Measuring when AI becomes infrastructure: the AI‑Native Autonomous Infrastructure (ANAI) framework
This paper proposes a new way to think about artificial intelligence. Instead of judging AI only by how well models perform, the authors define a regime they call AI‑Native Autonomous Infrastructure, or ANAI. In ANAI, decision‑making by AI becomes built into the critical systems that run society. The paper offers a formal, mathematical way to describe and test that shift.
To make the idea concrete, the researchers introduce three quantitative measures. The Autonomy Index (AIx) is meant to capture how much decision power is embedded in systems. The Infrastructure Coupling Coefficient (ICC) measures how tightly AI is linked to the physical and organizational infrastructure that supports it. The Technological Transition Potential (TTP) combines these ideas to express how close a system is to crossing into a new technological regime. The paper then writes equations for how these quantities can scale together.

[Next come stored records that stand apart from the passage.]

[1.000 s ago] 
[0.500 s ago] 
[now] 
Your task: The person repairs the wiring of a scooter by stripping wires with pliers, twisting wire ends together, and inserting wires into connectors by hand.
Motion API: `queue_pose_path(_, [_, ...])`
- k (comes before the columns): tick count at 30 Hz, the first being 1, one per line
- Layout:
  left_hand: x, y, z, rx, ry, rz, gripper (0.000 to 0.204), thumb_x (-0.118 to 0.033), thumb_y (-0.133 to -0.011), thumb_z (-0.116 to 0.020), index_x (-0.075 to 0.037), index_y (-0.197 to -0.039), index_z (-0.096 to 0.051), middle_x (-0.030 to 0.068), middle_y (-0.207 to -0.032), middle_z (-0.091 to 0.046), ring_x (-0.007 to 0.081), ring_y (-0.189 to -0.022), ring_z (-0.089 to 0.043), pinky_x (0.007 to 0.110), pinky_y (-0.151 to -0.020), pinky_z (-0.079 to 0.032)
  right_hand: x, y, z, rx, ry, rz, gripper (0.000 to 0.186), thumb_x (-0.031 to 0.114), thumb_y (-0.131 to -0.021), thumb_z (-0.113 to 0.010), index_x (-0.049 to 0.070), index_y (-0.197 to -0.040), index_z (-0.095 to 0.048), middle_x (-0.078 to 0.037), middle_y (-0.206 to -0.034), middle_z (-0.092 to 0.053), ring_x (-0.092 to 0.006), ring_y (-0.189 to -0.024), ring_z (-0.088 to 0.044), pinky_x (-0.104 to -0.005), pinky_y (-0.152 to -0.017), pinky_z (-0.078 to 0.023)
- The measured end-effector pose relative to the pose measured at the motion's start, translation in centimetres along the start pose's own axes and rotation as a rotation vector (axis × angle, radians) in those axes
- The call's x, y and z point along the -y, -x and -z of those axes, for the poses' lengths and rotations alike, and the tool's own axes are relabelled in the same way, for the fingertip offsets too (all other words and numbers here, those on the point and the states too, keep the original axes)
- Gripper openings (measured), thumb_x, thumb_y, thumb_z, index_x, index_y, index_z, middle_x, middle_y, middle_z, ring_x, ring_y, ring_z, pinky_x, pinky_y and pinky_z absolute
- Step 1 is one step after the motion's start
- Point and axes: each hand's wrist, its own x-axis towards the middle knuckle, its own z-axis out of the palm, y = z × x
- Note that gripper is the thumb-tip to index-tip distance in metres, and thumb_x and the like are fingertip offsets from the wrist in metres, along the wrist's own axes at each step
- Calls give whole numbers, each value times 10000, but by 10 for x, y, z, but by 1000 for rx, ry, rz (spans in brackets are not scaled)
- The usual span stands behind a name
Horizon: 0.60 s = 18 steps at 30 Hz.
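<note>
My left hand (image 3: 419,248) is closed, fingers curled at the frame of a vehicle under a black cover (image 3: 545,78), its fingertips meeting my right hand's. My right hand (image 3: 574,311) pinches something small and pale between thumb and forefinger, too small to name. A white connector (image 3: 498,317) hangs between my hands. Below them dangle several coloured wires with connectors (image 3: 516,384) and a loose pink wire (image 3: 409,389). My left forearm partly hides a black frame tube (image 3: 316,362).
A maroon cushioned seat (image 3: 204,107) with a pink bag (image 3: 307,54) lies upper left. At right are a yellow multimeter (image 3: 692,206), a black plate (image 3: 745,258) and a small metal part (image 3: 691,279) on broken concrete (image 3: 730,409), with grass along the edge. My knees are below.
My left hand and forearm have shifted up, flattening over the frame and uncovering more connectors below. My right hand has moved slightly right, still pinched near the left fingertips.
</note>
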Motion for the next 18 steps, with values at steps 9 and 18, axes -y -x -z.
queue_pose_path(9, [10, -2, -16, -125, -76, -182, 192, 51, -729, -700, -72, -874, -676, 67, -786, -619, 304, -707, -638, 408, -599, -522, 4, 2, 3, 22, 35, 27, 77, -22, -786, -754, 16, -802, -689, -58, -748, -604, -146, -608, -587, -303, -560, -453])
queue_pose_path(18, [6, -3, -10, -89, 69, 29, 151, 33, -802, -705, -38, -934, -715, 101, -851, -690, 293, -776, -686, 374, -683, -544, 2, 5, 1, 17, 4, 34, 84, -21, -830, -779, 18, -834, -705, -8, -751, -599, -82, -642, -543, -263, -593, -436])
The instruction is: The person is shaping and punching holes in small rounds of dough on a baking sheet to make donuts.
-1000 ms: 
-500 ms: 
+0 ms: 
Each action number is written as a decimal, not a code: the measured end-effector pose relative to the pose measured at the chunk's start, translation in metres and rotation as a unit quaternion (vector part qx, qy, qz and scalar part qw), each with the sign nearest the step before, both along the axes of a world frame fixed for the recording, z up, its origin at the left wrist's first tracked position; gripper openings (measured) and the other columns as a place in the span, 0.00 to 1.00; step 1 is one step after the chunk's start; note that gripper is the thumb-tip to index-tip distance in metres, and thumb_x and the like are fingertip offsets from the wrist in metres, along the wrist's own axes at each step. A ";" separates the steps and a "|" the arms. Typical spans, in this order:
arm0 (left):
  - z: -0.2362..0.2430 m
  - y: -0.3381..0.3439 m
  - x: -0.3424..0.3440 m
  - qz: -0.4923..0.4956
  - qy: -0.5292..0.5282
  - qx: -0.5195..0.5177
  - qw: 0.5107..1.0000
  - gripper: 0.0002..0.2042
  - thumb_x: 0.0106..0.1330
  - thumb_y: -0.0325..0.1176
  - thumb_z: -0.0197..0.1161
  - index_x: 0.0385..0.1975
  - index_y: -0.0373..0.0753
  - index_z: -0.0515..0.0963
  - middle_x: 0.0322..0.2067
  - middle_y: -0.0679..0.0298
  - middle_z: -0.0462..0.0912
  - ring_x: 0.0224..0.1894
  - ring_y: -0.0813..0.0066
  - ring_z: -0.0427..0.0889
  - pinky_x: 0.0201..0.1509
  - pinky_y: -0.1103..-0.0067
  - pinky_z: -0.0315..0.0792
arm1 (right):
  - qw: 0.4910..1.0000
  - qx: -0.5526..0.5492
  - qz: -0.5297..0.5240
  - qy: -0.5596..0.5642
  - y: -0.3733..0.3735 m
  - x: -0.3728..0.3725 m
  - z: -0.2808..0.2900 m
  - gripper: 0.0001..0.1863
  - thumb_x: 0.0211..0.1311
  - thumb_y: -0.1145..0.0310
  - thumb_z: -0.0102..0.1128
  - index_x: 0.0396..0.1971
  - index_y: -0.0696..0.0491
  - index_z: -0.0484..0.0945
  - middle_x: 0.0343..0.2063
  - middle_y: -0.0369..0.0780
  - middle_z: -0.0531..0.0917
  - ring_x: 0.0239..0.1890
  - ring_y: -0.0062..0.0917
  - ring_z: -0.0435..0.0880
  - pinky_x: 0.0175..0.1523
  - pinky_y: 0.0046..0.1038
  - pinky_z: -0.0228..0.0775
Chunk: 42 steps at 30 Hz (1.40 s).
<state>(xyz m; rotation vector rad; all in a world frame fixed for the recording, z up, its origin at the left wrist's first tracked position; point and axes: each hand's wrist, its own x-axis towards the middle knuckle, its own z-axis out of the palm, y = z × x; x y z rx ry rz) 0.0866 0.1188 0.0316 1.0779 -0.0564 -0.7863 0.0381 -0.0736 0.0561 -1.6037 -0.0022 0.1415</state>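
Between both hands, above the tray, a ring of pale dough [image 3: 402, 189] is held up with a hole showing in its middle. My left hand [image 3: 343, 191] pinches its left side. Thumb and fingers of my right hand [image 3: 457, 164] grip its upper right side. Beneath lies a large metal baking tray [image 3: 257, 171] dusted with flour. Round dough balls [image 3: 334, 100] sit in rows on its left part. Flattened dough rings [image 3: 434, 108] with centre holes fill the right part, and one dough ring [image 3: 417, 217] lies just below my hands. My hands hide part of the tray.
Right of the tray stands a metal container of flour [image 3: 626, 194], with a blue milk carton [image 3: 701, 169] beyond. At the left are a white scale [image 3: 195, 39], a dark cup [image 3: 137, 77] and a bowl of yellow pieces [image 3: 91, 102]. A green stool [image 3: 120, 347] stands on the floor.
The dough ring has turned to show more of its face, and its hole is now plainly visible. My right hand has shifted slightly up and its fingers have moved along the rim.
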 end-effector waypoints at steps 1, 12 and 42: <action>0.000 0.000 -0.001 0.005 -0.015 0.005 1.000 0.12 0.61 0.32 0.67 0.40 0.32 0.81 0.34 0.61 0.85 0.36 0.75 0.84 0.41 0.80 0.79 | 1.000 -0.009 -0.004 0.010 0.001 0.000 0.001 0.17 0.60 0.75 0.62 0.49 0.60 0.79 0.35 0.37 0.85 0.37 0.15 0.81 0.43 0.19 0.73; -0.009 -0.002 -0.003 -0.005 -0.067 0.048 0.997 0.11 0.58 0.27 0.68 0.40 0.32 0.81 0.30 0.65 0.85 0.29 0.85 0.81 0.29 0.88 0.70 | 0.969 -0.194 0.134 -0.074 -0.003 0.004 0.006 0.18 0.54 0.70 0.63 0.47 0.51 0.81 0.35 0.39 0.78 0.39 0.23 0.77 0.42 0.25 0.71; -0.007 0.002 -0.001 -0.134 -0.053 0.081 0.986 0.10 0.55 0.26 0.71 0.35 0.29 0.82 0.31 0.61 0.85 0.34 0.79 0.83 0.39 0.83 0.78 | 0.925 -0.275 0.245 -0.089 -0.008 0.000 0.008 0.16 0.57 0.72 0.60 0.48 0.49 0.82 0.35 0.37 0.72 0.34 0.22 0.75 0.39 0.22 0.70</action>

The authors go on to analyze how autonomy and infrastructure embedding coevolve over time. They derive threshold conditions that mark a paradigm transition and sketch a phase‑space picture of systemic change. A temporal model in the paper shows that the joint dynamics can produce super‑linear growth in transition potential. In plain terms, once autonomy and coupling reinforce each other, change can accelerate faster than simple, steady growth.
One novel point the paper highlights is a recursive feedback loop between energy, computation, and infrastructure. AI systems can raise their own computational needs while at the same time optimizing the networks and power that sustain them. That loop can speed up the process by which AI becomes a core part of infrastructure, and it helps explain how an AI‑driven transformation might differ from past general‑purpose technologies.